* **TASK DIRECTIONS**
Copy out the entire listing, keeping each line exactly as it is.

───

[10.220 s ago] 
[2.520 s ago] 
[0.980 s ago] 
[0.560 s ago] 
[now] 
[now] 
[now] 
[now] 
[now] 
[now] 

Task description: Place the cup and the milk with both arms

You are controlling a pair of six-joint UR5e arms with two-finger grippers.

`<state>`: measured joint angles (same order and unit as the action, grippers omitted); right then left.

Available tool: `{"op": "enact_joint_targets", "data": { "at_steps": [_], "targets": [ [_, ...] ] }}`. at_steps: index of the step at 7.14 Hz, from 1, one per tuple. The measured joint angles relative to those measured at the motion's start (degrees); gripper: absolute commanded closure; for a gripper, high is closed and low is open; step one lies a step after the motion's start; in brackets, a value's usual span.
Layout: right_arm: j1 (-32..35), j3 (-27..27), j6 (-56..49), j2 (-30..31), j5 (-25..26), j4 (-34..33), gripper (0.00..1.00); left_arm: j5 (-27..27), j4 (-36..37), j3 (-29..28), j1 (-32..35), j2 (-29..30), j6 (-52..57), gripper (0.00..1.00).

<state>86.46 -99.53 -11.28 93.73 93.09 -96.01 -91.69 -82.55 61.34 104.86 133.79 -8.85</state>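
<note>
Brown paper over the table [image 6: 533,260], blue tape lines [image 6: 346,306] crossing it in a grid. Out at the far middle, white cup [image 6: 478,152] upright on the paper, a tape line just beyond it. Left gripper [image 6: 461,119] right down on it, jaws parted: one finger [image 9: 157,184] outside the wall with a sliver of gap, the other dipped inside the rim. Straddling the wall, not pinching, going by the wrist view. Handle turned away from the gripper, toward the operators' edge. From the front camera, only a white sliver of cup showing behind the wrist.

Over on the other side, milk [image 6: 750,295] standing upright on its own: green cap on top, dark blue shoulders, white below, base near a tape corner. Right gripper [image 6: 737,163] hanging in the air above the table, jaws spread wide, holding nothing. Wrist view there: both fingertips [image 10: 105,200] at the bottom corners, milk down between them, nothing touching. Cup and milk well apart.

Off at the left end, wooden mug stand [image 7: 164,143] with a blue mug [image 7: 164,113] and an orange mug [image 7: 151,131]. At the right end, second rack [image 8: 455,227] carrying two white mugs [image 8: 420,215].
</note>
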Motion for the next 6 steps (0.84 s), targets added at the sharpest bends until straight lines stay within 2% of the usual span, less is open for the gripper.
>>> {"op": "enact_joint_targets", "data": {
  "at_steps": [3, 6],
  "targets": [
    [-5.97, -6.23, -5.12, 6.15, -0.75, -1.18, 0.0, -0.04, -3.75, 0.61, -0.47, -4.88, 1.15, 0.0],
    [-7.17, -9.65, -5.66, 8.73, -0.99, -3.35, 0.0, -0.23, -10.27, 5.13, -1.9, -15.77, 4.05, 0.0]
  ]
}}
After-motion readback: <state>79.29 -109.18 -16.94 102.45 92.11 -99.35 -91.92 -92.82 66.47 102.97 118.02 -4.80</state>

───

* **FINISHED TASK**
[10.220 s ago] 
[2.520 s ago] 
[0.980 s ago] 
[0.560 s ago] 
[now] 
[now] 
[now] 
[now] 
[now] 
[now] 

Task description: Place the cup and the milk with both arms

You are controlling a pair of six-joint UR5e arms with two-finger grippers.

`<state>`: measured joint angles (same order and unit as the action, grippers omitted); right then left.

Available tool: `{"op": "enact_joint_targets", "data": { "at_steps": [_], "targets": [ [_, ...] ] }}`. at_steps: index of the step at 7.14 Hz, from 1, one per tuple. The measured joint angles relative to those measured at the motion's start (degrees); gripper: absolute commanded closure; for a gripper, high is closed and low is open; step one lies a step after the motion's start; in brackets, a value's usual span.
Layout: right_arm: j1 (-32..35), j3 (-27..27), j6 (-56..49), j2 (-30..31), j5 (-25..26), j4 (-34..33), gripper (0.00..1.00); left_arm: j5 (-27..27), j4 (-36..37), j3 (-29..28), j1 (-32..35), j2 (-29..30), j6 (-52..57), gripper (0.00..1.00).

<state>86.46 -99.53 -11.28 93.73 93.09 -96.01 -91.69 -82.55 61.34 104.86 133.79 -8.85</state>
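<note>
Brown paper over the table [image 6: 533,260], blue tape lines [image 6: 346,306] crossing it in a grid. Out at the far middle, white cup [image 6: 478,152] upright on the paper, a tape line just beyond it. Left gripper [image 6: 461,119] right down on it, jaws parted: one finger [image 9: 157,184] outside the wall with a sliver of gap, the other dipped inside the rim. Straddling the wall, not pinching, going by the wrist view. Handle turned away from the gripper, toward the operators' edge. From the front camera, only a white sliver of cup showing behind the wrist.

Over on the other side, milk [image 6: 750,295] standing upright on its own: green cap on top, dark blue shoulders, white below, base near a tape corner. Right gripper [image 6: 737,163] hanging in the air above the table, jaws spread wide, holding nothing. Wrist view there: both fingertips [image 10: 105,200] at the bottom corners, milk down between them, nothing touching. Cup and milk well apart.

Off at the left end, wooden mug stand [image 7: 164,143] with a blue mug [image 7: 164,113] and an orange mug [image 7: 151,131]. At the right end, second rack [image 8: 455,227] carrying two white mugs [image 8: 420,215].
</note>
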Motion for the next 6 steps (0.84 s), targets added at the sharpest bends until straight lines stay within 2% of the usual span, less is open for the gripper.
>>> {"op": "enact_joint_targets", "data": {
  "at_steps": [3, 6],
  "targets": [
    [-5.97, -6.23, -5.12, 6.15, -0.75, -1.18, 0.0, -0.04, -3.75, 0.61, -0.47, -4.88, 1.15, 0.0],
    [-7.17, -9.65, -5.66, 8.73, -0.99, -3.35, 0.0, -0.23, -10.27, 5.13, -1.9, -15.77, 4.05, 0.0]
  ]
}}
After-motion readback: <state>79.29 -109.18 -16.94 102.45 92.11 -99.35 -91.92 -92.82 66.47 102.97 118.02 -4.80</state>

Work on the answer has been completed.